* **Task details**: Find every line with the string "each" in the material below and copy it.

* **Data section**:

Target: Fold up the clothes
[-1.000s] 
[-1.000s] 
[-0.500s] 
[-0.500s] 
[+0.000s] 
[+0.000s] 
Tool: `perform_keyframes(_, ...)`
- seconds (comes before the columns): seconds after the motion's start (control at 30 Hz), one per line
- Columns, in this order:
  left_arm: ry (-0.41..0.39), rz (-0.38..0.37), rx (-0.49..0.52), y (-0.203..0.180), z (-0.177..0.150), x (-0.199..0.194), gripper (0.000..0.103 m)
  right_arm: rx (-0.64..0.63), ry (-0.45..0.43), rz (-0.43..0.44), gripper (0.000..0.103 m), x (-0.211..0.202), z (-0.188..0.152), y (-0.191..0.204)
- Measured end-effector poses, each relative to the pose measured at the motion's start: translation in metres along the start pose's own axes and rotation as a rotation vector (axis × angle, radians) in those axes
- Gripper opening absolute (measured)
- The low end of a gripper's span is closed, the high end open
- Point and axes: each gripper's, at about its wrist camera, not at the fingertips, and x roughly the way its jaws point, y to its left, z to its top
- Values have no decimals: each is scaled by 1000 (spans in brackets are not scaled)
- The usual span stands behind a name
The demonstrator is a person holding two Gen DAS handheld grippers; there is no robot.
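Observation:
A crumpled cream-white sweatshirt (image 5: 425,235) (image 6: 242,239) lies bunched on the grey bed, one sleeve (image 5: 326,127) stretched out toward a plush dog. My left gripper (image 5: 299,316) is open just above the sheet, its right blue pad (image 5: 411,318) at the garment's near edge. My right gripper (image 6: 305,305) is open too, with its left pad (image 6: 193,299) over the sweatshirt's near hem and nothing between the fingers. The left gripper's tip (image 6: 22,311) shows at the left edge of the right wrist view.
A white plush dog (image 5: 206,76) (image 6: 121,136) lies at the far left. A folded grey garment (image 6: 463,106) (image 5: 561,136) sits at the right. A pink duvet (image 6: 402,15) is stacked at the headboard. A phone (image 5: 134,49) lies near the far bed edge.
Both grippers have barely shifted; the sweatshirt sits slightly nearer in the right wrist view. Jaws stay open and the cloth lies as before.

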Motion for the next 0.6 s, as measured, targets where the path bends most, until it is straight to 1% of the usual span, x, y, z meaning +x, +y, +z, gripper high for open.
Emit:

* **Expected answer**:
- Measured end-effector poses, each relative to the pose measured at the motion's start: translation in metres along the start pose's own axes and rotation as a rotation vector (axis × angle, radians) in those axes
- Point and axes: each gripper's, at about its wrist camera, not at the fingertips, and x roughly the way its jaws point, y to its left, z to its top
- Values have no decimals: each is scaled by 1000 (spans in brackets are not scaled)

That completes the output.